So bene che ci sono miriadi di recensioni di album di Fabrizio De André, ma mi sembra che valga la pena di scriverne una ulteriore su "Le Nuvole". E' il penultimo album di De André, e racchiude tutte le esperienze passate del maestro, le sue collaborazioni (Mauro Pagani, Massimo Bubola), e anche quelle future (Ivano Fossati).

Fabrizio De Andrè, è noto, studiava nel minimo dettaglio ogni parola delle sue poesie, e in questo album anche il titolo è importante, e denota la grande cultura del maestro. Le Nuvole non sono dei semplici fenomeni atmosferici, ma sono le Nuvole della commedia greca di Aristofane, sono i personaggi ingombranti della nostra società, che oscurano il sole, proprio come le Nuvole. E così si intitola la prima traccia del disco: "Le Nuvole" non è una canzone, è un recitato, due voci di donne, una anziana e una giovane si intrecciano, per spiegarci cosa sono veramente le Nuvole.

"Ottocento" è la "Carlo Martello" degli anni '90, goliardica, ma molto più raffinata: De Andrè si permette dei versi in tedesco, e addirittura uno jodel finale. Segue una delle canzoni più famose di De André: "Don Raffaè", scritta in un napoletano maccheronico e comprensibilissimo, parla di un intellettuale, che a sera raduna tutti quanti e legge il giornale, spiega le notizie. Inizia qui il duro attacco allo Stato da parte di De Andrè, che prende in prestito le parole di Spadolini, a Palermo, in occasione di una delle tante stragi mafiose: "Sono costernato, sono indignato e mi impegno...".

"La Domenica delle Salme" è interamente una denuncia della perdita di ideali da parte della gente, a seguito della caduta del Muro di Berlino. Accenna anche a Renato Curcio: secondo De Andrè, a differenza di pluriomicidi e autori di stragi, Curcio stava in carcere senza aver ucciso nessuno, forse perchè non si era mai pentito, dissociato, perso appunto quegli ideali.
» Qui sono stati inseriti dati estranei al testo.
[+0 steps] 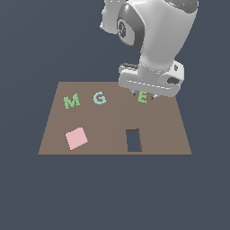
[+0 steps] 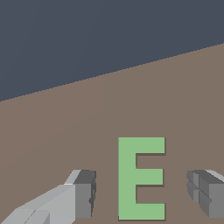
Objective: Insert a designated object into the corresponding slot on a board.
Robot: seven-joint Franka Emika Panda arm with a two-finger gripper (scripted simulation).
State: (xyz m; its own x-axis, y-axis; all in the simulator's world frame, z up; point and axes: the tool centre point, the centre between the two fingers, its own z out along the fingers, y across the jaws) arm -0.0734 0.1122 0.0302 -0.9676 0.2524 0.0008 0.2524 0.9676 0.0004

Finisce qua il lato A dell'album, scritto in italiano, e inizia la parte in genovese, ma non solo: "Mégu Megùn" è scritta in genovese, come tutte le canzoni di "Creuza de Ma", e segue la traccia dell'album precedente.
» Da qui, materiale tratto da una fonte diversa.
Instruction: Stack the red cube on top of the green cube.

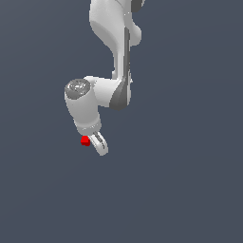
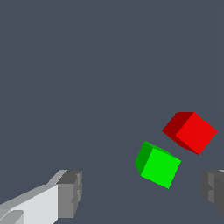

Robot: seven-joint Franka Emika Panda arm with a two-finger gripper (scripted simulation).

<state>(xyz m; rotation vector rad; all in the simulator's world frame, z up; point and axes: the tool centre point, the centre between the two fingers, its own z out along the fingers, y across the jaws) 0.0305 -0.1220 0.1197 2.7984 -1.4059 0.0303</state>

"La Nova Gelosia" invece è una canzone popolare napoletana, De André si limita a riarrangiarla, e lo fa in modo magistrale, la sua voce e la musica sono dolci, e si lasciano ascoltare lisce come la seta. Una canzone senza tempo. Probabilmente uno dei temi principali della cultura genovese è il cibo, e di questo parla "A çimma": la cima è un piatto povero genovese, una specie di tasca di carne, aromatizzata e riempita di scarti. Sembra un tema su cui nessuno mai scriverebbe una canzone, ma anche da questo Fabrizio De André riesce a tirare fuori una splendida poesia; il genovese sembra, con le canzoni di De André, una lingua perfetta per scrivere musica, ma forse lui ci sarebbe riuscito con qualsiasi lingua. Ecco infatti "Monti di Mola", scritta in gallurese, e la differenza si sente rispetto al genovese. La canzone parla di un matrimonio impossibile tra un'asina e un giovane, in Costa Smeralda, anticamente chiamata appunto Monti di Mola. Un bel congedo per questo splendido album.

Fabrizio De André ha rivoluzionato la musica italiana con "Creuza de Ma", ma con questo disco fa un passo in avanti, riesce a coniugare la tradizione italiana, la sua tradizione, quella genovese, la denuncia politica, la canzone popolare e la poesia. Mi chiedo cosa Fabrizio De André penserebbe del mondo di oggi, dopo l'11 settembre, le guerre: cosa scriverebbe? Di sicuro, le denunce de "Le Nuvole" sono buone anche per oggi, e nessuno dimenticherà mai la poesia e la straordinaria capacità di comunicazione di Fabrizio De André.